Introduction to Apache Kafka

Source: Internet
Author: User
Tags server hosting
three important functions of streaming platform
1.  Publish and subscribe streams, in this context it is similar to Message Queuing or enterprise-class messaging System
2.  Fault-tolerant Way store stream
3. Process Flow
What are the advantages of Kafka

It is mainly used in the following two major categories:

1.  construct a real-time flow data pipeline to obtain stream data between application and system.
 2.  Build a real-time streaming application that converts or corresponds to a data stream.

In order to understand how Kafka do these things, we delve into Kafka's capabilities from the bottom up.

first, a few concepts

Kafka is run as a cluster on one or more services.
The Kafka cluster stores streams by subject topics, each containing a key, a value, and a timestamp. (The following we call the message)

Four core APIs:

The Product API allows applications to post messages to one or more topics.
The consume API allows applications to subscribe to messages for one or more topics and to process the generated stream of records.
The Streams API allows an application to act as a stream processor, receiving an input stream from one or more topics, outputting an output stream of one or more topics, effectively converting an input stream into an output stream.
The Connector API allows you to build and run reusable producers or consumers and connect message topics to applications or data systems.

For example, a relational database connection can get all the changes to a table.

The Kafka client communicates with the server-side communication using a simple, high-performance, language-independent TCP protocol that is backward compatible with the TCP protocol version.
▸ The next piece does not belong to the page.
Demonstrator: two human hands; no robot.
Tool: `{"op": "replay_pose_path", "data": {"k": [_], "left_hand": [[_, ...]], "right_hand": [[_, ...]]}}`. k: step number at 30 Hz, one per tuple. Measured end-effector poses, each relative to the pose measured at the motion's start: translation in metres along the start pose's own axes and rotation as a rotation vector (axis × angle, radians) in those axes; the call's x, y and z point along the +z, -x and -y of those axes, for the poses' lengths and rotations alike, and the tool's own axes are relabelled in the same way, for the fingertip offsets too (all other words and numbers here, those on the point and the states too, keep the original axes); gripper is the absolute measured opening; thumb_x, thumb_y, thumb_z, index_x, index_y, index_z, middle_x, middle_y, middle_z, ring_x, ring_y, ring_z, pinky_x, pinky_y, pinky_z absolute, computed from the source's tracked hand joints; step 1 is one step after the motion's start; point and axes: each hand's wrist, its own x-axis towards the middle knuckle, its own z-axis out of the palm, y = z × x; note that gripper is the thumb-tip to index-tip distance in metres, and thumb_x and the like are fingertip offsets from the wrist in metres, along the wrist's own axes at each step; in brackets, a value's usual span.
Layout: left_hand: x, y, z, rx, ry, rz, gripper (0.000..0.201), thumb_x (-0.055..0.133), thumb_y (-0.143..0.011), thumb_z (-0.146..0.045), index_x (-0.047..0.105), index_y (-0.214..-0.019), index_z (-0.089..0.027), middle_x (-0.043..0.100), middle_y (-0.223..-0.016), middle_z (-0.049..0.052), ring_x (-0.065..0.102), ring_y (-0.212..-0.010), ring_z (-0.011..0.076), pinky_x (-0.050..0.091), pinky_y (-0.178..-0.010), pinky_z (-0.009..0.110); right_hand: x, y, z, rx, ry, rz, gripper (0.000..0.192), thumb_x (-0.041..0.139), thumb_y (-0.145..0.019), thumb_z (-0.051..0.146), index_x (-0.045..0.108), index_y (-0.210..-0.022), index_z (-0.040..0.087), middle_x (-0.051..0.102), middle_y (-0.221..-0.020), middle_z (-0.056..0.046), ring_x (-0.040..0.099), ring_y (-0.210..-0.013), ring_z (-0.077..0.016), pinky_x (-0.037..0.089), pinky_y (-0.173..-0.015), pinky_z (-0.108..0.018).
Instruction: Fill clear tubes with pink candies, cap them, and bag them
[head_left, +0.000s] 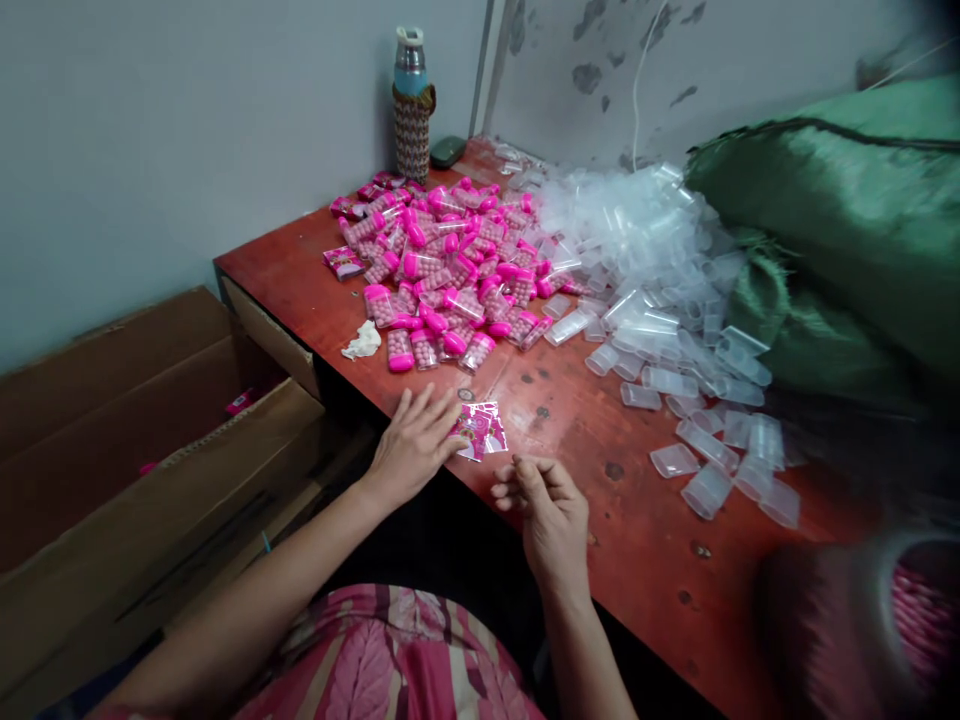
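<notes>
My left hand [415, 445] lies flat at the table's near edge, fingers stretched out, its thumb side touching a small stack of pink printed labels [484, 430]. To the right of the labels, my right hand [546, 500] is raised slightly with fingers curled and the thumb against the index finger. Whatever it may hold between the fingertips is too small to make out. Beyond my hands lies a heap of small clear bottles with pink caps [457, 265], filled with pink beads. Several of them form a loose row at the heap's near side.
Clear plastic containers [645, 290] are piled on the red table [570, 440], against a green sack [847, 240]. A flask [412, 110] stands by the wall. A crumpled white tissue [363, 341] lies near the left edge. Cardboard boxes [150, 470] are at left; a bead tub [847, 610] is at right.
</notes>
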Motion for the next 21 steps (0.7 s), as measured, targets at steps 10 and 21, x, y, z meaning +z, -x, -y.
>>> {"op": "replay_pose_path", "data": {"k": [10, 21], "left_hand": [[0.024, -0.001, 0.009, 0.103, -0.179, -0.064, 0.026, 0.048, -0.082, -0.024, 0.060, -0.105, -0.023, 0.061, -0.110, 0.004, 0.038, -0.120, 0.0251, 0.014, -0.102, 0.054], [0.005, 0.001, -0.029, -0.212, 0.534, -0.150, 0.040, 0.057, -0.076, -0.028, 0.053, -0.116, -0.024, 0.055, -0.119, 0.007, 0.047, -0.112, 0.0229, 0.034, -0.097, 0.040]], "right_hand": [[0.004, -0.017, 0.004, -0.054, 0.135, 0.044, 0.022, 0.055, -0.078, 0.036, 0.057, -0.082, 0.014, 0.062, -0.074, -0.003, 0.059, -0.062, -0.0116, 0.049, -0.058, -0.023], [0.031, -0.046, 0.013, -0.091, -0.033, 0.096, 0.031, 0.063, -0.071, 0.028, 0.051, -0.099, 0.018, 0.063, -0.079, -0.001, 0.059, -0.069, -0.0122, 0.048, -0.064, -0.024]]}}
The official website provides Kafka Java version of the client, but also provide other language clients. topics and logs topics and logs

First, introduce the topic: a topic is a category of messages. Topics in Kafka are always used by multiple users, meaning that a theme can be used with 0, one, or more.
For each topic, Kafka maintains a partition log, as shown in the following illustration:

Each partition is a sequential, immutable queue that is continuously appended to the structured commit log. The records for each partition are assigned an ordinal ID number, called the unique offset of the record within the partition.
The Kafka cluster retains all published records, regardless of whether the message is consumed or not, using a configurable retention period. For example, if the retention policy is set to two days, it can be consumed within two days of posting the message, and then the freed space will be destroyed. Kafka's performance is a constant level independent of the amount of data, so it's not a problem to keep too much data.
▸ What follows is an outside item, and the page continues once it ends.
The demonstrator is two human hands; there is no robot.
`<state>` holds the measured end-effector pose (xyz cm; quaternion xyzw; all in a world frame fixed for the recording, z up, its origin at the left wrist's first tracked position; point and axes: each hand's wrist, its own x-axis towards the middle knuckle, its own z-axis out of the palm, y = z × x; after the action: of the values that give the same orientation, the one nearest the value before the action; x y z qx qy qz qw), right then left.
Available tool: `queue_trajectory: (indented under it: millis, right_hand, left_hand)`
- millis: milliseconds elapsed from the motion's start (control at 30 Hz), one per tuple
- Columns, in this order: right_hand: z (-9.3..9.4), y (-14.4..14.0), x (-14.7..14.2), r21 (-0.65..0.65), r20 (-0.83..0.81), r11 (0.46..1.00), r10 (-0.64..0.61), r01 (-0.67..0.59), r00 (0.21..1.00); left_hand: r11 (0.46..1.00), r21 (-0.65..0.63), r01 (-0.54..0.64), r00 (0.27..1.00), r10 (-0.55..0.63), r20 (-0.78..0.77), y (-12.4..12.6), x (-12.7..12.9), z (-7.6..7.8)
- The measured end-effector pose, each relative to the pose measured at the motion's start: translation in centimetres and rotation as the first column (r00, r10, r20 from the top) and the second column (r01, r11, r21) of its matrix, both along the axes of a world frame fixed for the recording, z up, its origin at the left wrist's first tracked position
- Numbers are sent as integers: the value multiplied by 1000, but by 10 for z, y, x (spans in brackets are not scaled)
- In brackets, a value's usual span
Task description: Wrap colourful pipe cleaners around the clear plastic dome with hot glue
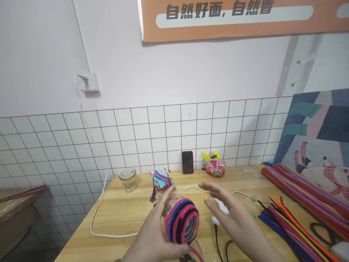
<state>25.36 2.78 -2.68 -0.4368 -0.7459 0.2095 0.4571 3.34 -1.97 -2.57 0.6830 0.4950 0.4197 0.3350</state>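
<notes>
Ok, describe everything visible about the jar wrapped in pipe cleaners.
The jar looks like clear glass or plastic, its body wound with fuzzy pipe cleaners in pink, black and blue bands. It lies tipped on its side above the wooden table, its round open end facing the camera. The left hand grips it from the left and underneath, thumb along the bottom edge. A loose pink end trails down below it. The right hand is open beside it, not touching.

Back edge of the wooden table (131, 213): glass jar (128, 179), black phone (187, 162) leaning on the tiles, colourful mask (213, 165). Pipe cleaners (297, 198) piled along the right edge, white cable (98, 214) trailing off the left.
</notes>
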Motion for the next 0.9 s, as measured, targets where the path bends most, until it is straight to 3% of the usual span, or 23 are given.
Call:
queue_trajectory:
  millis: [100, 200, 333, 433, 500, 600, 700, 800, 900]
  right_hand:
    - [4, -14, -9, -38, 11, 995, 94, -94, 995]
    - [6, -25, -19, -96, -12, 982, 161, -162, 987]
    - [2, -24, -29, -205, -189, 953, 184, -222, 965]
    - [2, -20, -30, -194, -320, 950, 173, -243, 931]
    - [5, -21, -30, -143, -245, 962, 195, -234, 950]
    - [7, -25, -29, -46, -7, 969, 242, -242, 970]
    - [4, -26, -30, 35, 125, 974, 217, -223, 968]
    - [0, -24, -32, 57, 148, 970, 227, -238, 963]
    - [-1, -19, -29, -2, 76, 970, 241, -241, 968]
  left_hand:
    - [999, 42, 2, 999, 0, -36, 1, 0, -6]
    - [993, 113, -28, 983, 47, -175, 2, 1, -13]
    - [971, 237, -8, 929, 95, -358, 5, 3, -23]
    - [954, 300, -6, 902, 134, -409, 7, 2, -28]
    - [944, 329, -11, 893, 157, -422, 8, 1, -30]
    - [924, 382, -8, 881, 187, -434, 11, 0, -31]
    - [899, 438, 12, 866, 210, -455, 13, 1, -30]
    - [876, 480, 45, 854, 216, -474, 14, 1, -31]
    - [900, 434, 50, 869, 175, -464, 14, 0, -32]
In fact, the consumer's metadata is the offset in the log. This offset is controlled by the consumer: Typically, when a consumer reads a record, the offset is increased linearly, and because the position is controlled by the consumer, it can consume records in any order. The consumer can then reset the older offsets to read the old data repeatedly, or skip the most recent record and read the updated record.
This feature suggests that Kafka consumers are lightweight and flexible, and that there is no consumer impact on the cluster. You can use command-line tools to "tail" messages on any topic without affecting other consumers who are consuming messages.

A log partition has several purposes. First, it allows the log space to scale to fit a single server, each individual partition must fit the server hosting it, but the theme can have multiple partitions, so it can handle any number of data. Second, as a unit of parallel computing, distribution distributed

The partitions of the log are distributed across the servers in the Kafka cluster, and each service handles the data on the partition to which it is divided. Partitions can be configured to replicate to other servers to achieve fault tolerance.
Each partition has a server that acts as a "leader" leader, with 0 or more servers acting as "followers". The leader handles all read and write requests to the partition and is passively replicated by the leader. If the server that serves as the leader is down, pick a new leader from the leader's cluster. Each service is the leader of some partitions, and other services are followed to achieve load balancing in the cluster. producers Producers

The producer publishes the data to the subject of their formulation, and the producer is responsible for selecting which partition in the topic. This can be done simply by looping the load, or by using semantic partitioning (which marks the keyword in the record). Consumers Consumer

The consumer uses the group name tag, and each record published to the subject is received by all members of the group that has subscribed to the topic. Consumer instances can be run on a separate process or on a separate machine.
If all consumers are in a group, such records are distributed evenly to the consumers within the group.
If all the consumers are in different groups, the records will be broadcast to all consumers.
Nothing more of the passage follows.